Inspectors probe deadly Southwest jet engine explosion
National Transportation Safety Board investigators examine damage to the engine of the Southwest Airlines plane that made an emergency landing at Philadelphia
International Airport in Philadelphia on April 17. (AP) The National Transportation Safety Board on Wednesday was inspecting the wrecked engine of a Southwest Airlines Co jet that blew up in mid air, killing a passenger in the first deadly US commercial airline accident in nine years.

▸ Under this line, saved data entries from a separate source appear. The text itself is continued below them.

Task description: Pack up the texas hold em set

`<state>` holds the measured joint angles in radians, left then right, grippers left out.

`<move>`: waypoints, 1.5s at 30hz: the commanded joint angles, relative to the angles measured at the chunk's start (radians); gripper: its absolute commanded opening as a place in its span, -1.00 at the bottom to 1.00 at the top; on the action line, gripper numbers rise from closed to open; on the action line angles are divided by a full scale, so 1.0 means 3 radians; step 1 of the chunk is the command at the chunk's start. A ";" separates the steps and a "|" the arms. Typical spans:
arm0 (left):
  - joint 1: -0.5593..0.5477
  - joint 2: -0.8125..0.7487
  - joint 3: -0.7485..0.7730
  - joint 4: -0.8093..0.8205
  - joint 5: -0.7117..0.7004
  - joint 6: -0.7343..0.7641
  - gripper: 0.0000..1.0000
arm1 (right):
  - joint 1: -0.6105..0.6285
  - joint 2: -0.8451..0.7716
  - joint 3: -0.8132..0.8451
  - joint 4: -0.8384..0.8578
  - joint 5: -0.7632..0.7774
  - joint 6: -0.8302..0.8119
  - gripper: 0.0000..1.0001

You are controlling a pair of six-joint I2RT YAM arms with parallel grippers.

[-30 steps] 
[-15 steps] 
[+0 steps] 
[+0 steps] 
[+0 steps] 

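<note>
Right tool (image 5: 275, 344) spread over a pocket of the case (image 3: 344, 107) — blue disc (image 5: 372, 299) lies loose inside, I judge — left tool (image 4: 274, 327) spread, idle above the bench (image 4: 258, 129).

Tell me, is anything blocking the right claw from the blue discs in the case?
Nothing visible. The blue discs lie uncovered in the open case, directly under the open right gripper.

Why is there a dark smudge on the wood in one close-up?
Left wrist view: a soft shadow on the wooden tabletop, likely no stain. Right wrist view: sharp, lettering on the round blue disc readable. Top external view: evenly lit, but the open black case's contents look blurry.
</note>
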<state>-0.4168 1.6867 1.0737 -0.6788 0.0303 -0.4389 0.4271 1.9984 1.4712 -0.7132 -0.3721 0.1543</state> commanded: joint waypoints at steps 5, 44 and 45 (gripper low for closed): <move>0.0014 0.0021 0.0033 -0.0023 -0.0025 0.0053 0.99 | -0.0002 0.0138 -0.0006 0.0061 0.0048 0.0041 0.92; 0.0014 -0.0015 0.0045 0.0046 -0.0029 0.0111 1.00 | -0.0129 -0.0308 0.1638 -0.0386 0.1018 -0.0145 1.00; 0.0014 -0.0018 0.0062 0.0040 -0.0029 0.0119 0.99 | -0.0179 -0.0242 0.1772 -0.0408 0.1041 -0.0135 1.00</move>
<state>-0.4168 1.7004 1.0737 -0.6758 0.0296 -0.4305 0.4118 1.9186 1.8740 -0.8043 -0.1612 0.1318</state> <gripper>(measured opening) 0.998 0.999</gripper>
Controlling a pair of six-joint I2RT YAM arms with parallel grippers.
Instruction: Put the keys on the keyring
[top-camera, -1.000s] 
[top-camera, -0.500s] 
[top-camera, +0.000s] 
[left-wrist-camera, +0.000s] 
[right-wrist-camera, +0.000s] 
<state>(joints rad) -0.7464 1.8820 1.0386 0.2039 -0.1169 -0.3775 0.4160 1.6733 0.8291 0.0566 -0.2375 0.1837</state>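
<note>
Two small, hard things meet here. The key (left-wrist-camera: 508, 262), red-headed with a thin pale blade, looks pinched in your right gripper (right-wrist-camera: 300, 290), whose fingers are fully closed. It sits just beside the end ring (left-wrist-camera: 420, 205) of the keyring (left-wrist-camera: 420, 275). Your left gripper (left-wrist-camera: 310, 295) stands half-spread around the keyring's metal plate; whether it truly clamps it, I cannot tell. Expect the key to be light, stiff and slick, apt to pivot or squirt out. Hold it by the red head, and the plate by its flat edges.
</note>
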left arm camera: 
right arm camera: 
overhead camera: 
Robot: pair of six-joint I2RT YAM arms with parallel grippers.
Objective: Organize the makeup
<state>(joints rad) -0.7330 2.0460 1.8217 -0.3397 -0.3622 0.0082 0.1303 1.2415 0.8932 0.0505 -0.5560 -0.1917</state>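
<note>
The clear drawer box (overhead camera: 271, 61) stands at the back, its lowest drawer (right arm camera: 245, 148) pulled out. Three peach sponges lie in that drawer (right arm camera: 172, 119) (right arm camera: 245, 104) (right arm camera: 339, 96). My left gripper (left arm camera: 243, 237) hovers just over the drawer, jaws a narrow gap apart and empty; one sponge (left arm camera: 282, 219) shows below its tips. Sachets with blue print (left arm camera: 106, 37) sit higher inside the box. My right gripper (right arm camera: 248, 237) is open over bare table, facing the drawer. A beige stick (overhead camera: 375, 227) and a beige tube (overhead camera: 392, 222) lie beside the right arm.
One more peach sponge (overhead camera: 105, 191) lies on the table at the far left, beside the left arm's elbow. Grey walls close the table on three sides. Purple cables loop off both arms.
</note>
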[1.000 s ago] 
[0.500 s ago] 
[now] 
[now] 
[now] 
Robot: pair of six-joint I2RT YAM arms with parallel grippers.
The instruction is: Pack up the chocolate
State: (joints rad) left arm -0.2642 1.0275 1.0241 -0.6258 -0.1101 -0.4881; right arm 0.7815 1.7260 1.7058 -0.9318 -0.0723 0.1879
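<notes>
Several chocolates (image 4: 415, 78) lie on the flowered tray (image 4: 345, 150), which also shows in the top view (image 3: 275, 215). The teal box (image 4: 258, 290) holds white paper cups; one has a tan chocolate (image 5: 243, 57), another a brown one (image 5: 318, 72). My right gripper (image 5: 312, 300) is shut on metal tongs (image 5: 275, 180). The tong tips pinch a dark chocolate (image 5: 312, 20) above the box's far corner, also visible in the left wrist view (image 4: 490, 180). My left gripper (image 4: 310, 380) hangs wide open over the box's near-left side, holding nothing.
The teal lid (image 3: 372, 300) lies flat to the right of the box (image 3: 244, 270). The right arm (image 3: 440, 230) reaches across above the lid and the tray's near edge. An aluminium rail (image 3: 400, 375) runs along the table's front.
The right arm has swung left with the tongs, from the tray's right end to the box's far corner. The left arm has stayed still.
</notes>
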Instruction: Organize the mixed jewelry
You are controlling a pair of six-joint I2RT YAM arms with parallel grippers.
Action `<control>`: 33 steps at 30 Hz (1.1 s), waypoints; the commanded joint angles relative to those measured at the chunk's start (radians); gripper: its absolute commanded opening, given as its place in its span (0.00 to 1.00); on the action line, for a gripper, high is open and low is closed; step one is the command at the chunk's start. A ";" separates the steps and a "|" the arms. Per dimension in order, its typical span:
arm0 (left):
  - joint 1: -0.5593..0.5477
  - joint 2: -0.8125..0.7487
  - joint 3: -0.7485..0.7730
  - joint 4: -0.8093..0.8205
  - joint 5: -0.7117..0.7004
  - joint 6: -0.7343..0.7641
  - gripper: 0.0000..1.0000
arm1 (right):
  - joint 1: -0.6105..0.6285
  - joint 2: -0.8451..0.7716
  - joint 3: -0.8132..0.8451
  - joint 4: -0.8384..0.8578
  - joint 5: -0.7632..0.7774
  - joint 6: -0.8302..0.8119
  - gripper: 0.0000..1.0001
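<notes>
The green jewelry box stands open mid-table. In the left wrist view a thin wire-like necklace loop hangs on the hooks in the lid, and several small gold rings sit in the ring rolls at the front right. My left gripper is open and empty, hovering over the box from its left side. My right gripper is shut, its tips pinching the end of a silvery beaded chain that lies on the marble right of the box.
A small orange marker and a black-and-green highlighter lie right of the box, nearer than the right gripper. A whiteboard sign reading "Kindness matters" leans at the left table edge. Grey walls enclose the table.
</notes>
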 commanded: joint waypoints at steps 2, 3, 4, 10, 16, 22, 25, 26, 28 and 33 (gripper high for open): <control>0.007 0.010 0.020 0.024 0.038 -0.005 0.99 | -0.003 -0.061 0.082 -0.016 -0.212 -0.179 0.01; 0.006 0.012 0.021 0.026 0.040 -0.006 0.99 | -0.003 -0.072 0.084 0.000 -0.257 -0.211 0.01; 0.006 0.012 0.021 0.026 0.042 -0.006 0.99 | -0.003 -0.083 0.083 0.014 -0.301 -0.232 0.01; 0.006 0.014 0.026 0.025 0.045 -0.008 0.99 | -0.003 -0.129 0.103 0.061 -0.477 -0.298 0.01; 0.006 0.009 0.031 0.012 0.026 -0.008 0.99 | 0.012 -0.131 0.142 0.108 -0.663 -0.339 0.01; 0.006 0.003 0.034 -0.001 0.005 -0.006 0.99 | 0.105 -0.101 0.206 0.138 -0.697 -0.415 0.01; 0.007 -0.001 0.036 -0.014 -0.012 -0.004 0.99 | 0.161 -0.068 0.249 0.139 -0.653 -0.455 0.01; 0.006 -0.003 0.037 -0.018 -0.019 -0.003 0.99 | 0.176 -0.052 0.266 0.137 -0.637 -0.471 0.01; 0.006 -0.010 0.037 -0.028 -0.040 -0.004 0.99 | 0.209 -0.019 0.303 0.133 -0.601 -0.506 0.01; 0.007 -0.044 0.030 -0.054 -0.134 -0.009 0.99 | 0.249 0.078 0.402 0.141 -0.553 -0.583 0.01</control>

NTSB officials retrieved the flight data recorder from the Boeing 737-700, which will be sent to Washington for review, as airlines around the world stepped up inspection of engines on that model of aircraft.
Southwest Flight 1380, which took off from New York for Dallas, Texas, with 144 passengers and five crew members aboard, made an emergency landing in Philadelphia on Tuesday after an engine on the plane ripped apart, killing bank executive Jennifer Riordan, 43.
It was the second incident involving a failure of the same sort of engine, the CFM56, made by a partnership of France’s Safran and General Electric, on a Southwest jet in the past two years.
Passengers described scenes of panic as a piece of shrapnel from the engine shattered a window on the aircraft, almost sucking a female passenger out.
“All I could think of in that moment was, I need to communicate with my loved ones,” passenger Marty Martinez told ABC’s Good Morning America on Wednesday. During the incident, he logged on to the plane’s in-flight WiFi service to send messages to his family.
Also: TERRE HAUTE, Indiana: Federal investigators say pilot error caused a small plane to crash into a home in 2016 near a western Indiana airport, fatally injuring one person and badly injuring another.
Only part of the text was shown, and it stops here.